One of the more intriguing things about True Detective is that it’s only eight episodes. It doesn’t require seasons and seasons of dedication. From the beginning, we already know there will be an ending. Will it ultimately be a satisfying one? That’s not certain, but at least the story will close on its own terms, which isn’t always the case in today’s television landscape. Plus, if it were to continue after this season, it would be an entirely different narrative within the genre, presumably with a different cast, writer, and director.
Every episode of True Detective is written by Nic Pizzolatto and directed by Cary Joji Fukunaga. If one thing were to stay the same in a second season, I hope it’s these two remaining on board for another go around. What’s so engaging about this show is its narrative and visual consistency with each passing episode, no easy feat to meet even for the most accomplished shows. Jumping between 1995 and 2012 with confidence would be difficult to sustain with a roster of writers and directors. True Detective thrives on the less is more mantra.
True Detective Is About Detectives
The case is a mind-numbing puzzle, but the way it affects Rustin Cohle (Matthew McConaughey) and Martin Hart (Woody Harrelson) is what drives the series. Progress is slowly being made in the case, but the deterioration of these two fucked up cops is fascinating to watch. The way the story goes from interview segments to the homicide case they worked back in 1995 shows that 17 years, particularly in Cohle’s case, can be a lifetime. I’m not even sure I care if the case gets solved or not. I’m more invested in how Cohle and Hart became who they are from what they were.

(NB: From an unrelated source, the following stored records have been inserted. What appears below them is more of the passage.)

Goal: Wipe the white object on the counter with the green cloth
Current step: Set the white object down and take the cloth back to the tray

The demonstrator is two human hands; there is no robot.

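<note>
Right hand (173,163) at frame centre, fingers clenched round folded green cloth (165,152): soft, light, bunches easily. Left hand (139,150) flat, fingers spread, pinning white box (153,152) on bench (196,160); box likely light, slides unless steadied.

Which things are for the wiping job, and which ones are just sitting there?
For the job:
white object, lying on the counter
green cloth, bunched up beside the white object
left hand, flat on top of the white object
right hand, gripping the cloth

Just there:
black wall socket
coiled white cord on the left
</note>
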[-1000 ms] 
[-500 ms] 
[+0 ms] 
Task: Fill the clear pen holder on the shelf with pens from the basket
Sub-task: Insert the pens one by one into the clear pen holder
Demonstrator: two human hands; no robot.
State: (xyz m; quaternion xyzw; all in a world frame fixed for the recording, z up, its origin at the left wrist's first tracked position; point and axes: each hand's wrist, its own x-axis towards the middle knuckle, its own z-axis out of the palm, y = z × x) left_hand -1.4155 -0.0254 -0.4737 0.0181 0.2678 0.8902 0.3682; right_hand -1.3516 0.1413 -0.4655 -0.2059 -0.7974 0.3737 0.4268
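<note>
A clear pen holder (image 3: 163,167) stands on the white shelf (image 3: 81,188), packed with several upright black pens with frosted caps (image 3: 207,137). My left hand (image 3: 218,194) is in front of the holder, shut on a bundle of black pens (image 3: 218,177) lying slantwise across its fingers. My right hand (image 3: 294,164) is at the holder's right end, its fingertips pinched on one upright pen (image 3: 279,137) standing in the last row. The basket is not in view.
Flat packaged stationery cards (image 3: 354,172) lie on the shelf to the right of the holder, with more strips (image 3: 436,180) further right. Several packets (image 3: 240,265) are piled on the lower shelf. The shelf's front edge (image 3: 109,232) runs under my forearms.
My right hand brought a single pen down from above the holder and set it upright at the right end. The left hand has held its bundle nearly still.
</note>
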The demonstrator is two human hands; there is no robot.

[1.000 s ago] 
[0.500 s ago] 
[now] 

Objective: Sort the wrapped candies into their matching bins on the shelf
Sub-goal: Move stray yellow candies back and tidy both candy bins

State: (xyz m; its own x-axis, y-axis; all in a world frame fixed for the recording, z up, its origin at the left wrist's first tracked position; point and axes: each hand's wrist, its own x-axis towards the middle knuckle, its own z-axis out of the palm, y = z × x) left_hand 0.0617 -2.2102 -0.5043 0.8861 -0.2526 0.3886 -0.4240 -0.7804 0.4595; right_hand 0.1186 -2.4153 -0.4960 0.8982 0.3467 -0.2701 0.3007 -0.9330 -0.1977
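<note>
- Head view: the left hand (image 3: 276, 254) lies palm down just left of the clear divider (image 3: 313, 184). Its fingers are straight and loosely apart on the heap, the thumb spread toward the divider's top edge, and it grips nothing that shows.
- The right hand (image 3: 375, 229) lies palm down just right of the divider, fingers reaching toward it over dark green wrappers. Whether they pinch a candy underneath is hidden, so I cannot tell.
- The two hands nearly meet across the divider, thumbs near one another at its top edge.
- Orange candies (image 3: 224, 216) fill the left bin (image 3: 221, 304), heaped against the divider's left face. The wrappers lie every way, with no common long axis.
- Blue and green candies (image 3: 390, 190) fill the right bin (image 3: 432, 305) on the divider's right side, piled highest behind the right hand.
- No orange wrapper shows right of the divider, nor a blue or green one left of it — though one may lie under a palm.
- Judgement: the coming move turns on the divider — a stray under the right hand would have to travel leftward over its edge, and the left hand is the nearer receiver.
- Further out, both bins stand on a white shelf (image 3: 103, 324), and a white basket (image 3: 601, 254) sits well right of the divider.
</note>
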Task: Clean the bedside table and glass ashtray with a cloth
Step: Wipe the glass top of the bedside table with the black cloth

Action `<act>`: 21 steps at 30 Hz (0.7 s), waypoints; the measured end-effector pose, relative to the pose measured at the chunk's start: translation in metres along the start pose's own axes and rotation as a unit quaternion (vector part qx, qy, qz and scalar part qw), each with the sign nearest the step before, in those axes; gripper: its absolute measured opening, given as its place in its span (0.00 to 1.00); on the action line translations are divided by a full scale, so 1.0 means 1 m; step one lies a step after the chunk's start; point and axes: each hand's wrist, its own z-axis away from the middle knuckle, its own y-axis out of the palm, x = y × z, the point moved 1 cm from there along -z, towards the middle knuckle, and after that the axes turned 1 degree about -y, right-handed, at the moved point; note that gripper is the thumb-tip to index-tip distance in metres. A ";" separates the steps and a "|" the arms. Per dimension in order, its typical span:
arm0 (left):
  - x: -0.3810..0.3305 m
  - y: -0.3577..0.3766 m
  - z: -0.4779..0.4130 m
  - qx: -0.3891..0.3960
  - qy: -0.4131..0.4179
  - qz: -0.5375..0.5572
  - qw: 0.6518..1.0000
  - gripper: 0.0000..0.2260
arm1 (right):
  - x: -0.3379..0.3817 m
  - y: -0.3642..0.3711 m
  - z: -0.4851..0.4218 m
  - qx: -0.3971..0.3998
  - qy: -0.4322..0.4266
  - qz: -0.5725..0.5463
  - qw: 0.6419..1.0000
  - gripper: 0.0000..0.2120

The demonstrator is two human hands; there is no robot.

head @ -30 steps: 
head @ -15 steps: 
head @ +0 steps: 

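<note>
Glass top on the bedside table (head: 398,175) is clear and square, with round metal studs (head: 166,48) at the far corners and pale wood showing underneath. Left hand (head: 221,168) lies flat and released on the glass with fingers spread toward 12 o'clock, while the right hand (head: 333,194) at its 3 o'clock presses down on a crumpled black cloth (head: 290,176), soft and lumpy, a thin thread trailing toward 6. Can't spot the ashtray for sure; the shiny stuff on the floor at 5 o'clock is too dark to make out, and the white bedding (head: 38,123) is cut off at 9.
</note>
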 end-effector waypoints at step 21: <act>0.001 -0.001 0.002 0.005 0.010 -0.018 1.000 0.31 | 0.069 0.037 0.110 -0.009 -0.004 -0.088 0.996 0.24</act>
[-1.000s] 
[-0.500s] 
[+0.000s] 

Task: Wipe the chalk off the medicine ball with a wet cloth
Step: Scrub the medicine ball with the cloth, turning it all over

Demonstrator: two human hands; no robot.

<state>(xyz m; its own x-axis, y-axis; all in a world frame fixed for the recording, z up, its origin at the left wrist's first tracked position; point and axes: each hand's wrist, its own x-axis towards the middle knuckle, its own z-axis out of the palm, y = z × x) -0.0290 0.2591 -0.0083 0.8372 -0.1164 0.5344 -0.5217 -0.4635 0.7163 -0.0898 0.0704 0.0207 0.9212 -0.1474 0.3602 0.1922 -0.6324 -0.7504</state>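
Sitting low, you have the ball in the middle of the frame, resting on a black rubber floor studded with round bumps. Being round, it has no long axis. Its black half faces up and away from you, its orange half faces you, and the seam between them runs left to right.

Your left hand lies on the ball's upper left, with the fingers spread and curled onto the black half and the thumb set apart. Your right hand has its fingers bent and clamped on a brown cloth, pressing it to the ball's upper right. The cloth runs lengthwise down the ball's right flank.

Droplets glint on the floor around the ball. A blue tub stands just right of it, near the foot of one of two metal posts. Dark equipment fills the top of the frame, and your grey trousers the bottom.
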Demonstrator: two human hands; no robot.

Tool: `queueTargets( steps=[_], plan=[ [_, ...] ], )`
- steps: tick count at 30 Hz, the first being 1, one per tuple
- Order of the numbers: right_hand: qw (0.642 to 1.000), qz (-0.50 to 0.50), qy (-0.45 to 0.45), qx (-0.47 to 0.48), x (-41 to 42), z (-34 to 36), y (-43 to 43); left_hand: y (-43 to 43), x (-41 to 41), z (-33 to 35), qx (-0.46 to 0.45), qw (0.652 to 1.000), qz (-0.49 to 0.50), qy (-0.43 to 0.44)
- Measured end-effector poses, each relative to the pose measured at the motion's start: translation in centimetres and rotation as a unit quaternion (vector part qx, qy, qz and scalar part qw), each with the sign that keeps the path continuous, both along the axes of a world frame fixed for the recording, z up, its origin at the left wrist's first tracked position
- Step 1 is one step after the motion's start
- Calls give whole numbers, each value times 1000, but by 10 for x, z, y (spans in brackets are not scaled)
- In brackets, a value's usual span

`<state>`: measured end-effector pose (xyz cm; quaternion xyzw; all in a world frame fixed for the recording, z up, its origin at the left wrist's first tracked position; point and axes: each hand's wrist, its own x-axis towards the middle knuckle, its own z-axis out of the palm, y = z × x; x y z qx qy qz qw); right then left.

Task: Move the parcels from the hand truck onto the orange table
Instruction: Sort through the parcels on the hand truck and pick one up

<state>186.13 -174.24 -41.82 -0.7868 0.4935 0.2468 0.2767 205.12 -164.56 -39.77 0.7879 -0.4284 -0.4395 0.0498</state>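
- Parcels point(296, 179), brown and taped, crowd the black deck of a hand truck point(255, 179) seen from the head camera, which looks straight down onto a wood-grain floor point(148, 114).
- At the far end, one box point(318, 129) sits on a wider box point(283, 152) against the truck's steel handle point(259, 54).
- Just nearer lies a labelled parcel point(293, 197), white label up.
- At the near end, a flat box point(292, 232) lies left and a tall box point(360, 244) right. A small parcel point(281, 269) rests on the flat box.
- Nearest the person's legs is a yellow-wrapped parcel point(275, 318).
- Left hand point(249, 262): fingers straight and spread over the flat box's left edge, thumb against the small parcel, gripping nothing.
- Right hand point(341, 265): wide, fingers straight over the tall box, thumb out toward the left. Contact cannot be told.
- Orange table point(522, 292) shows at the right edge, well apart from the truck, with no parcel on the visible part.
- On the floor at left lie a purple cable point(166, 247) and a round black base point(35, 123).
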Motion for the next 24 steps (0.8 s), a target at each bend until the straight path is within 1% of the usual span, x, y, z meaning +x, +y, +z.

The Six-Minute Tracking Shot That Concluded “Who Goes There” (Episode 4)
See it here
A masterfully constructed sequence, the first of which the show has executed in its run. Accomplished without a single cut, the dramatic impact it has on the viewer is what sticks. I don’t want to ruin the show for those who haven’t seen it (and you must), but this is the perfect turning point for a series halfway through its run. The fact that I have no idea what is going to happen next is a testament to how great this show is slowly revealing itself and how much its characters are unraveling. It’s truly remarkable.